Payload signature: Re-compute HMAC-SHA256 using the raw JWT as the key. Compare against payload_signature using constant-time comparison.

3. Configuration

3.1 SDK Configuration

# .swt3.yaml
endpoint: https://sovereign.tenova.io/api/v1/witness
api_key_env: SWT3_API_KEY
tenant_id: ACME_DEFENSE
signing_mode: oidc
oidc_audience: swt3.tenova.io

3.2 Server-Side Registration

POST /api/v1/oidc-bindings
{
  "issuer": "https://token.actions.githubusercontent.com",
  "subject": "repo:acme/fraud-detector:ref:refs/heads/main",
  "label": "GitHub Actions - fraud detector CI"
}

3.3 Supported Identity Claims

Provider	Issuer	Subject Example
AWS	`https://sts.amazonaws.com`	`arn:aws:iam::123456:role/fraud-detector`
GCP	`https://accounts.google.com`	`123456789@developer.gserviceaccount.com`
Azure	`https://login.microsoftonline.com/{tenant}/v2.0`	`system-assigned-managed-identity-id`
GitHub	`https://token.actions.githubusercontent.com`	`repo:org/repo:ref:refs/heads/main`

4. Security Properties

Advantages over static HMAC keys:

No shared secret to store, rotate, or leak.
Token validity measured in minutes or hours, not indefinitely.
Identity is cryptographically bound to the cloud workload.
Compromising one token does not compromise future signatures.
Works with existing cloud IAM infrastructure (no new secret stores).

Limitations:

Requires network access to the IdP's JWKS endpoint (not suitable for air-gapped environments).
Token refresh adds a network call per flush cycle (cached, but adds latency on cold start).
OIDC subject registration is per-environment (the same code running in staging vs production has different subjects).
Static HMAC signing remains the recommended approach for air-gapped, on-prem, or edge deployments.

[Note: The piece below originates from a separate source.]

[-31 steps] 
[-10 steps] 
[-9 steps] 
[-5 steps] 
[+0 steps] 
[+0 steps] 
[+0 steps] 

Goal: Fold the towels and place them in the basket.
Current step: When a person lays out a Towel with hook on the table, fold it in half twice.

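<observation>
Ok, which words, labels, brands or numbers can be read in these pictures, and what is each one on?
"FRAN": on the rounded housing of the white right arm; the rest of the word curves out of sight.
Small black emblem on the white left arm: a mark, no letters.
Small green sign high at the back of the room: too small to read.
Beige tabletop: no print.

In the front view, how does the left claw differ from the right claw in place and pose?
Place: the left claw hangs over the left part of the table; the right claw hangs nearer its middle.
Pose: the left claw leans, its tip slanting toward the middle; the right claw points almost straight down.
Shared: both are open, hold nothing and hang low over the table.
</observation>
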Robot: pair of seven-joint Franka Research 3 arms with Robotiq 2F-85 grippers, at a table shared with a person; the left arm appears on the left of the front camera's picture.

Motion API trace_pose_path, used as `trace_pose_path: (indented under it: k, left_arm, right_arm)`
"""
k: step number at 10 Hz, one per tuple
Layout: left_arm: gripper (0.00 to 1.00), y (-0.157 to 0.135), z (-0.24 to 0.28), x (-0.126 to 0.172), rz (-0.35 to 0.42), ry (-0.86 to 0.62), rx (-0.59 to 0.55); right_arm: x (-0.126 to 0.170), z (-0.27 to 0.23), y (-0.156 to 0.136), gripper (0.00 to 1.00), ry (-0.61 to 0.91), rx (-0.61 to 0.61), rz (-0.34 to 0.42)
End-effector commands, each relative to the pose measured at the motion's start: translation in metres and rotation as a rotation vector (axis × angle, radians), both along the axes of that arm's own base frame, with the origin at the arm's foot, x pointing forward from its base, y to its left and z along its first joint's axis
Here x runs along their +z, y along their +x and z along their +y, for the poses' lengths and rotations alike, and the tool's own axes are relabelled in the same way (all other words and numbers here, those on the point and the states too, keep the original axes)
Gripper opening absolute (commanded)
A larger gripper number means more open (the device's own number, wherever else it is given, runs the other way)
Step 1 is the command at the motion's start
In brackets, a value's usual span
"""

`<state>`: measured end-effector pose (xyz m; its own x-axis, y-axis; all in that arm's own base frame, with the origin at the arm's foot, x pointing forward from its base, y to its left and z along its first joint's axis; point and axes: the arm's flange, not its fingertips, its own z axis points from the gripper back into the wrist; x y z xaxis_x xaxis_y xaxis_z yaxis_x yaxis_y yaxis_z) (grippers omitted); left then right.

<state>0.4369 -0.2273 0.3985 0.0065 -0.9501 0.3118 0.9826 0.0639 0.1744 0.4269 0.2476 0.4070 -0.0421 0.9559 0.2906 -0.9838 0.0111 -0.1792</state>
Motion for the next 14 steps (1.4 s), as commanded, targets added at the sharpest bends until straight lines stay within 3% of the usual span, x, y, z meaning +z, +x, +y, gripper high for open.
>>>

5. Comparison: Signing Modes

Property	Static HMAC	OIDC Ephemeral
Shared secret required	Yes	No
Key rotation needed	Yes (manual)	No (automatic)
Air-gap compatible	Yes	No
Identity binding	By key possession	By cloud identity
Compromise blast radius	Until key rotated	Token TTL (minutes/hours)
Setup complexity	Low	Medium
Latency impact	None	Token fetch (cached)
Observation field	`signature_status: "verified"`	`signature_status: "oidc_verified"`

6. Patent Considerations

Patent pending. The combination of OIDC identity tokens as ephemeral HMAC keys for compliance witness payload signing, with server-side JWKS verification and identity-to-tenant binding, represents a novel application of workload identity federation to cryptographic compliance attestation.

7. Implementation Roadmap

Server: OIDC identity binding store (issuer, subject, tenant, active status).
Server: JWKS cache with hourly refresh per issuer.
Server: OIDC token validation in witness endpoint (parallel path to HMAC validation).
SDK (Python): signing_mode="oidc" with provider auto-detection.
SDK (TypeScript): signingMode: "oidc" with provider auto-detection.
Dashboard: OIDC binding management UI on settings page.